Records shown >>
○ ○ ○ ○

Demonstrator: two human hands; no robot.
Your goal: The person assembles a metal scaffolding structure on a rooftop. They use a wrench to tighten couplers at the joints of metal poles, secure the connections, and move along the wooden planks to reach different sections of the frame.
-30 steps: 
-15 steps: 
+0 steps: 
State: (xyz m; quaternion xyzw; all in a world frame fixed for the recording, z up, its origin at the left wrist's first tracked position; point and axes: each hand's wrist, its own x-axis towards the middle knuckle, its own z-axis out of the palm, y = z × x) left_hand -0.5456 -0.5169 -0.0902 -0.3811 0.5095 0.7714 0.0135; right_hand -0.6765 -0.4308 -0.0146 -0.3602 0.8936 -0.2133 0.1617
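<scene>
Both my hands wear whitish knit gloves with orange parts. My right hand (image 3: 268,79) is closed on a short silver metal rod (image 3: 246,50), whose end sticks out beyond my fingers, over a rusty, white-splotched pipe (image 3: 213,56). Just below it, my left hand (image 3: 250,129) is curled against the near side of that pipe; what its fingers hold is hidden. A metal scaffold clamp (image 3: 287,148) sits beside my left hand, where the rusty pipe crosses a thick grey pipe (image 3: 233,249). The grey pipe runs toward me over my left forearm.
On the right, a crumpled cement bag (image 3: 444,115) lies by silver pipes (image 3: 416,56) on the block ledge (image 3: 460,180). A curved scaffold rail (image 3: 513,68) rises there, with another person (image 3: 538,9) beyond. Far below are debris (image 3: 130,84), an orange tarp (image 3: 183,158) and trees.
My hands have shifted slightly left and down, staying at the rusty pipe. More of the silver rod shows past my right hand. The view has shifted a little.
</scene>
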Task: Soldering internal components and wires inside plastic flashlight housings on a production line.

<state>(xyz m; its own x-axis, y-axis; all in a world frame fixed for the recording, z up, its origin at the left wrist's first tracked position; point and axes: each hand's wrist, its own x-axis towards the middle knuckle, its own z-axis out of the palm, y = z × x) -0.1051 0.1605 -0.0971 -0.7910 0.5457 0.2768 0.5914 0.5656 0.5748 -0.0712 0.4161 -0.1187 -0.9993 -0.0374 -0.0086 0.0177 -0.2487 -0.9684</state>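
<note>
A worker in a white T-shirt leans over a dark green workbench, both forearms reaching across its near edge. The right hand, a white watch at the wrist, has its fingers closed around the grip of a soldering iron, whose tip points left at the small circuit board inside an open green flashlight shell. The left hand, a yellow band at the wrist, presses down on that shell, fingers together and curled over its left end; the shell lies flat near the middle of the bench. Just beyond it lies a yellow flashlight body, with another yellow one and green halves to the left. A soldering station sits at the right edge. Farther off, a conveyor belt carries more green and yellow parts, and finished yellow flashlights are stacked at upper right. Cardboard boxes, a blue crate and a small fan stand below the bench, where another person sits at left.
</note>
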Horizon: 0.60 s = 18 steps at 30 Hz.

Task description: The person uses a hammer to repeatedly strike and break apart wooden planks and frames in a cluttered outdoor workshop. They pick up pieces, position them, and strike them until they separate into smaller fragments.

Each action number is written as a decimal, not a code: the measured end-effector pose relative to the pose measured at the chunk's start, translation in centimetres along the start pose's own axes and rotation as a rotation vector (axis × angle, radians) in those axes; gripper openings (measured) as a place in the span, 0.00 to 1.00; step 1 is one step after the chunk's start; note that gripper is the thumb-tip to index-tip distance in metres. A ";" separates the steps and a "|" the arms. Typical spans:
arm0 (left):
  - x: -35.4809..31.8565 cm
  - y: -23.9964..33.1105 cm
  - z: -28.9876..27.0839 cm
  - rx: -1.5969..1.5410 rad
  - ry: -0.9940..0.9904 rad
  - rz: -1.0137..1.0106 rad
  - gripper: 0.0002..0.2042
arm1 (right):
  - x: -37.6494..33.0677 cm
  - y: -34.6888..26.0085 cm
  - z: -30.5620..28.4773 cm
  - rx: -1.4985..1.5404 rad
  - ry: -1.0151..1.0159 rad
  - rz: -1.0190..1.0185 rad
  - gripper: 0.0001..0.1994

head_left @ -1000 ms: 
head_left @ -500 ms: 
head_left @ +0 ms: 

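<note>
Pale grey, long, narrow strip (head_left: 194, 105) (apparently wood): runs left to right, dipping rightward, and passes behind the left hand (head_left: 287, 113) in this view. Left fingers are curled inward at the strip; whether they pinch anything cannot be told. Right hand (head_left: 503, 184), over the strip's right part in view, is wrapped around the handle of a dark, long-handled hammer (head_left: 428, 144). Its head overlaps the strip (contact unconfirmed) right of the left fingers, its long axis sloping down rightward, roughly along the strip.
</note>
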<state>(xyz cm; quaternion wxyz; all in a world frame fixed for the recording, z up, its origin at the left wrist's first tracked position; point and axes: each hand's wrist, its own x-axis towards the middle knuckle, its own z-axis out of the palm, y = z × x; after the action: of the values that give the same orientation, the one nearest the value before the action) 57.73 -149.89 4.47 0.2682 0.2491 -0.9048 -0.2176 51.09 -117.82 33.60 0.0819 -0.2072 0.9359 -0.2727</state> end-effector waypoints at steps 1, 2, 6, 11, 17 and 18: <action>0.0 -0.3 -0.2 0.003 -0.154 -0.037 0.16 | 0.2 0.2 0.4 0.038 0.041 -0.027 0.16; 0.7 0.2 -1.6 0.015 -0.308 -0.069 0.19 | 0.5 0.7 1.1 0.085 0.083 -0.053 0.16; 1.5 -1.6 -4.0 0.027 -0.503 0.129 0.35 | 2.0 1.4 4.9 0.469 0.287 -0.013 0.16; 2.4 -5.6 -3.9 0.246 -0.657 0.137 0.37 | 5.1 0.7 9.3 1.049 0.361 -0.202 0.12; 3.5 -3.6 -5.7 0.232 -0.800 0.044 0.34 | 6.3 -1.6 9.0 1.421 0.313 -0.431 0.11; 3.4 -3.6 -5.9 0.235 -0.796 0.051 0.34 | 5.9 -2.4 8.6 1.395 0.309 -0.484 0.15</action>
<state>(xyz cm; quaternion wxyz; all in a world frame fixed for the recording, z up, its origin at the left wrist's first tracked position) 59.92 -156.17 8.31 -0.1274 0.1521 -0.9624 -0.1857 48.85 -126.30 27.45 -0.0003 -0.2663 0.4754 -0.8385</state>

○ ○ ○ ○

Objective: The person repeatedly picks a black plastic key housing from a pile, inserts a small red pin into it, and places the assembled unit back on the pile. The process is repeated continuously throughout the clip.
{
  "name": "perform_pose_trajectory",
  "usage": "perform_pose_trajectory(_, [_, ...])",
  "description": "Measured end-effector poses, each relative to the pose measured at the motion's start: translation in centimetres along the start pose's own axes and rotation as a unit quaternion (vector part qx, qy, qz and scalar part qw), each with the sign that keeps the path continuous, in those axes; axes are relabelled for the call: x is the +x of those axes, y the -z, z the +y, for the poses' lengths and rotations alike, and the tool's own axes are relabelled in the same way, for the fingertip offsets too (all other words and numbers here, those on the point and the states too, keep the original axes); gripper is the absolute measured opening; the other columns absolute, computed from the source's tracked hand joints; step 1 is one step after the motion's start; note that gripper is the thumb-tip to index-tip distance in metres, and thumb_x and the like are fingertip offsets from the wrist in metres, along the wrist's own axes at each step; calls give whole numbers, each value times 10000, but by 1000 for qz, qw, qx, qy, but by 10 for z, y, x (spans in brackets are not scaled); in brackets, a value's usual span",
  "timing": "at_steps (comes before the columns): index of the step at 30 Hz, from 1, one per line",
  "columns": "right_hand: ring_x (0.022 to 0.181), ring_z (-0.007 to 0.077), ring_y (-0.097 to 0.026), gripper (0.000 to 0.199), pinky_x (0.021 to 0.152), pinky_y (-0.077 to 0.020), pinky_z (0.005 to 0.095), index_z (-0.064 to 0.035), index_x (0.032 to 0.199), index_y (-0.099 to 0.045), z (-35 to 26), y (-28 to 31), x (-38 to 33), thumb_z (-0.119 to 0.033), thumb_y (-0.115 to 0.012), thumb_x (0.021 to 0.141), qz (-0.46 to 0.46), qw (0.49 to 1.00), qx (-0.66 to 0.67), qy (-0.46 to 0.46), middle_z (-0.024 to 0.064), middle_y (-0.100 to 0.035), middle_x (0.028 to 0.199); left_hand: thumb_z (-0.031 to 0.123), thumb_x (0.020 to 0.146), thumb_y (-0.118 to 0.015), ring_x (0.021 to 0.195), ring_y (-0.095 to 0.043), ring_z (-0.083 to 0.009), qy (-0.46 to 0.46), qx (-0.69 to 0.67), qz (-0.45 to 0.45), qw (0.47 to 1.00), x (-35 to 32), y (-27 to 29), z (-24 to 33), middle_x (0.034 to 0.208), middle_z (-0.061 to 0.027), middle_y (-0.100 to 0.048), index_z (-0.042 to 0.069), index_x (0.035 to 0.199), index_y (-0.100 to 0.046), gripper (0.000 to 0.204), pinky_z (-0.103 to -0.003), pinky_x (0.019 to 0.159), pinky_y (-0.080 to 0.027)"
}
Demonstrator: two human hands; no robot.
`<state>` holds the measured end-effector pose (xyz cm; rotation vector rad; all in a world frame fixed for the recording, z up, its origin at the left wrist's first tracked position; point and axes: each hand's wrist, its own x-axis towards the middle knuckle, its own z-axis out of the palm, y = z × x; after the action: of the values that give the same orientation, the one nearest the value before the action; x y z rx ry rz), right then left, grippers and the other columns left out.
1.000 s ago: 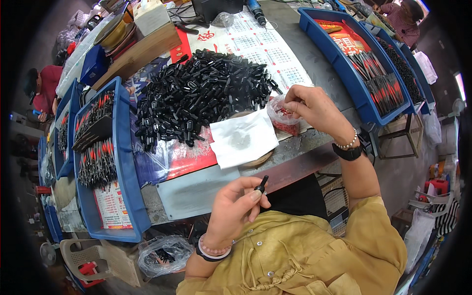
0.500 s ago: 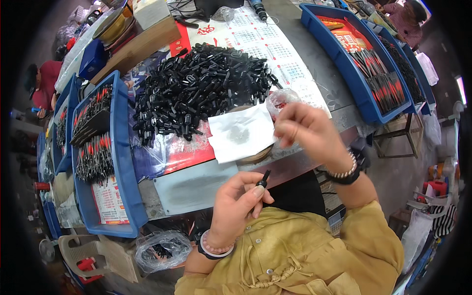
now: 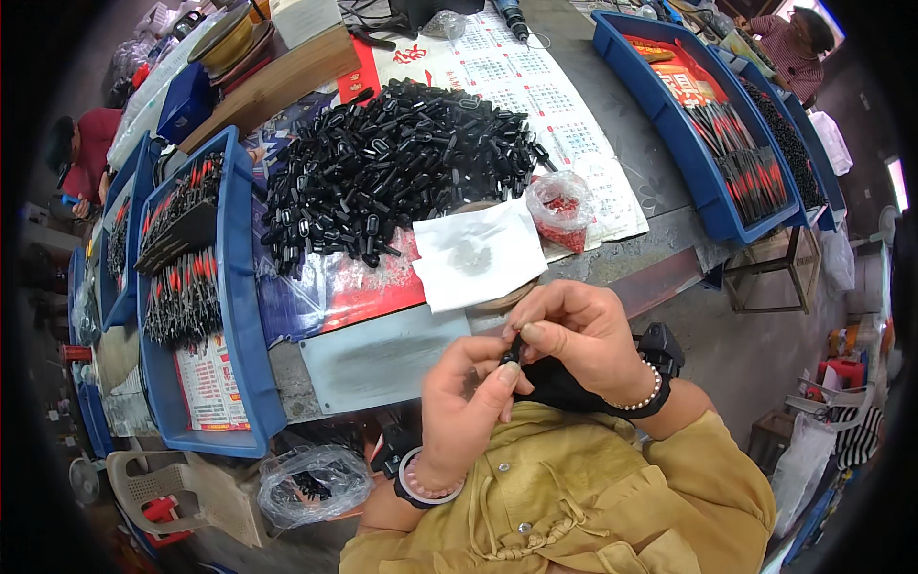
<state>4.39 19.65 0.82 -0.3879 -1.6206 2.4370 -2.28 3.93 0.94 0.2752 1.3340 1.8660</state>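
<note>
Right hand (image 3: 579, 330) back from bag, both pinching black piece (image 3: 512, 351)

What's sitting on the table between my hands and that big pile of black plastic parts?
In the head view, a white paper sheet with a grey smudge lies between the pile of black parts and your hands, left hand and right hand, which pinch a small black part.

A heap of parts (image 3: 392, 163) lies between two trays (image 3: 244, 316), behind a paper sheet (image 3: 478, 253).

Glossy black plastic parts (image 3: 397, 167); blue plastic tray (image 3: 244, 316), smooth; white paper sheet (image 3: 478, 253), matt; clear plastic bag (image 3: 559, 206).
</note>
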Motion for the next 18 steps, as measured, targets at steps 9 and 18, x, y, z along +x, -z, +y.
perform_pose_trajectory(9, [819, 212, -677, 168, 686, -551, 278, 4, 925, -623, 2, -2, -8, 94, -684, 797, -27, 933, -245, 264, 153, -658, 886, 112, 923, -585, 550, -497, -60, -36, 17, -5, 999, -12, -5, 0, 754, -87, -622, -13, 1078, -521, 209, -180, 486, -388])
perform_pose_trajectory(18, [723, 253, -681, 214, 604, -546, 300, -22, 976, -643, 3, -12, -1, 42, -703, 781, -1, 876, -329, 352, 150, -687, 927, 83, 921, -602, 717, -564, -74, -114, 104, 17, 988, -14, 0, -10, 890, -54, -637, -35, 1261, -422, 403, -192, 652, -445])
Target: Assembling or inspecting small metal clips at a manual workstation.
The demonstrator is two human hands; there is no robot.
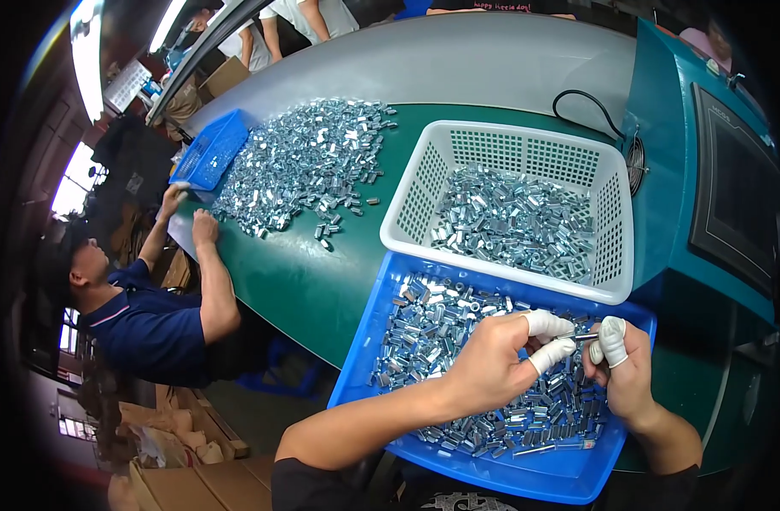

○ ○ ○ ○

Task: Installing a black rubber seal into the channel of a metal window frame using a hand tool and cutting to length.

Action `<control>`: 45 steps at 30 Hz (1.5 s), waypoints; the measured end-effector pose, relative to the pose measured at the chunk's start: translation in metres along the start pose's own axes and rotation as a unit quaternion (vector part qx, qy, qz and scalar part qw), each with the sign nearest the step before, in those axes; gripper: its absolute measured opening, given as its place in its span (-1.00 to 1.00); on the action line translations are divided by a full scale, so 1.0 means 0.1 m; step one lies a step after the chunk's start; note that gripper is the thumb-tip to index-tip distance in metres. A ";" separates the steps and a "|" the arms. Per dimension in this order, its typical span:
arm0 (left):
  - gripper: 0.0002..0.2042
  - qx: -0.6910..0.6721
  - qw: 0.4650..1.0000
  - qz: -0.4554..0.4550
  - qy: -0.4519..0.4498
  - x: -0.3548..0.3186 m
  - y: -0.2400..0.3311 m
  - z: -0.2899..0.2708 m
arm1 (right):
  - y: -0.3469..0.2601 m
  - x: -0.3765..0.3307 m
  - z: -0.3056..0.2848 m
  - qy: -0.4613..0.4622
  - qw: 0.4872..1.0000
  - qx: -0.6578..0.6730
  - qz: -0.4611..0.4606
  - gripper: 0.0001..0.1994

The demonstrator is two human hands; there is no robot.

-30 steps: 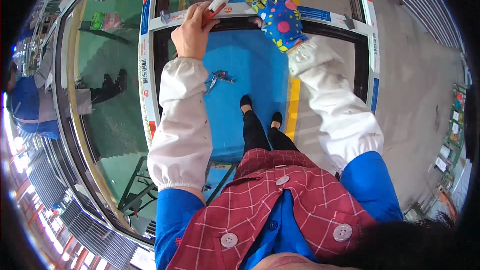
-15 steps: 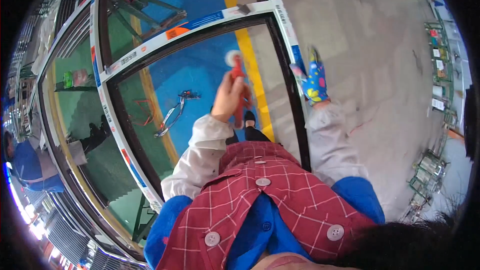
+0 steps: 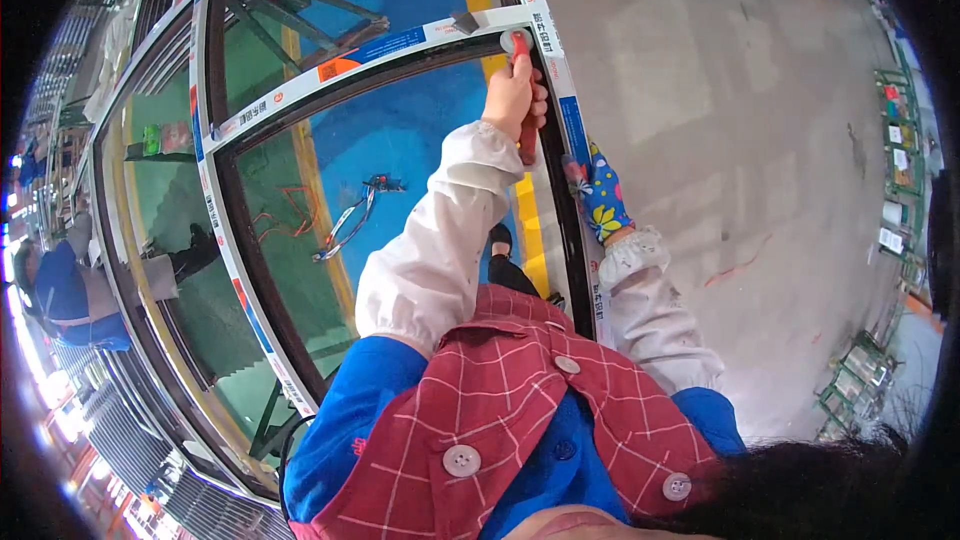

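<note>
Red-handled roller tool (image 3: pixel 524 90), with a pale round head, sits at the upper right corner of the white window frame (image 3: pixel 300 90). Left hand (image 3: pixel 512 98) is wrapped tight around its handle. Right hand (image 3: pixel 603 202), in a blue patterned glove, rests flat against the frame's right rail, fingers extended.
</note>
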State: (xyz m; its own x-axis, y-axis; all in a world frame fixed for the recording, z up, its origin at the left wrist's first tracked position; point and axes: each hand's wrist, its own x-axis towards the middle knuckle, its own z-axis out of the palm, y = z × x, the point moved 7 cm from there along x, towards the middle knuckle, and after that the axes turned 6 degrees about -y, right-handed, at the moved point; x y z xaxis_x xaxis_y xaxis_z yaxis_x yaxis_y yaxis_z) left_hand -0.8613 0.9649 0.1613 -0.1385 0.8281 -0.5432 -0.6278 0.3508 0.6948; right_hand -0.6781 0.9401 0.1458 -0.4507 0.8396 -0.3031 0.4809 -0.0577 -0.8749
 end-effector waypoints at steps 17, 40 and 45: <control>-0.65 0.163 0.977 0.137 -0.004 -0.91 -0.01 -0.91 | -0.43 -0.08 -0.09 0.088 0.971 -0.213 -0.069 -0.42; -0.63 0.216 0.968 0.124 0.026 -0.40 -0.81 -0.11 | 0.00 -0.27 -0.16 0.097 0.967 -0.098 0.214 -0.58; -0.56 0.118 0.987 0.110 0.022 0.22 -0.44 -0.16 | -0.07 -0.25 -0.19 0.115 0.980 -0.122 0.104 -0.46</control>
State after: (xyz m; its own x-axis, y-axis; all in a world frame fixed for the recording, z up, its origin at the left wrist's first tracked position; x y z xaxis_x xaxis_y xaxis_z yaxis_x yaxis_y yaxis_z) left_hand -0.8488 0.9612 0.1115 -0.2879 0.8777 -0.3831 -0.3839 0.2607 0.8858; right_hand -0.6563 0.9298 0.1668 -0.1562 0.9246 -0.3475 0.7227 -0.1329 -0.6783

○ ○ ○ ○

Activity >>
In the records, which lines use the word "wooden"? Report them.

Response to the task >>
Your goal: The person assembles a metal scaffolding structure on a rooftop. They use a wrench to tighten couplers at the joints of metal poles, secure the connections, and move along the wooden planks to reach different sections of the frame.
Task description: The person uses a hammer to repeatedly strike and break apart wooden planks and frames in a cluttered outdoor workshop. They pick up pieces, position them, and strike them until they separate into smaller fragments.

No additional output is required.